Work to be completed
Locate the line with "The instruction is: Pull" in the material. Copy that line and each one after it, through the last, exactly and with nothing else.

Available data
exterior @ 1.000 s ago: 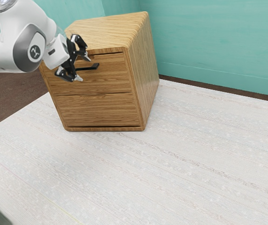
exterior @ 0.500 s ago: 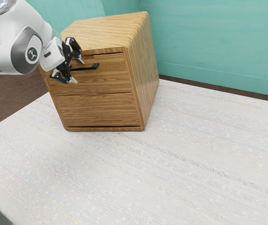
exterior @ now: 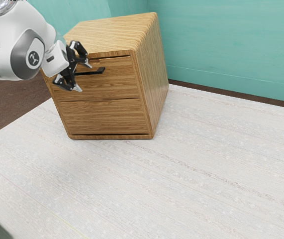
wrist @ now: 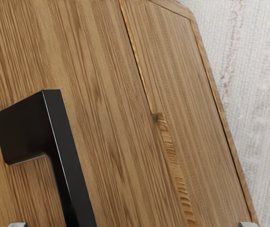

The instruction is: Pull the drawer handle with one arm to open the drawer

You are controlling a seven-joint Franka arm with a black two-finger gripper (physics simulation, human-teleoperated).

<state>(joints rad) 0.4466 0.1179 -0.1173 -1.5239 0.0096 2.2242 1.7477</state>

Exercise output
The instruction is: Pull the drawer handle with one arm to open the drawer

You are controlling a seven-joint Franka arm with a black two-finger gripper (physics simulation, human-teleoperated).

<state>(joints rad) 0.4466 0.1179 -0.1173 -1.5239 0.0096 2.2242 1.7477</state>

Nothing else is part of this output.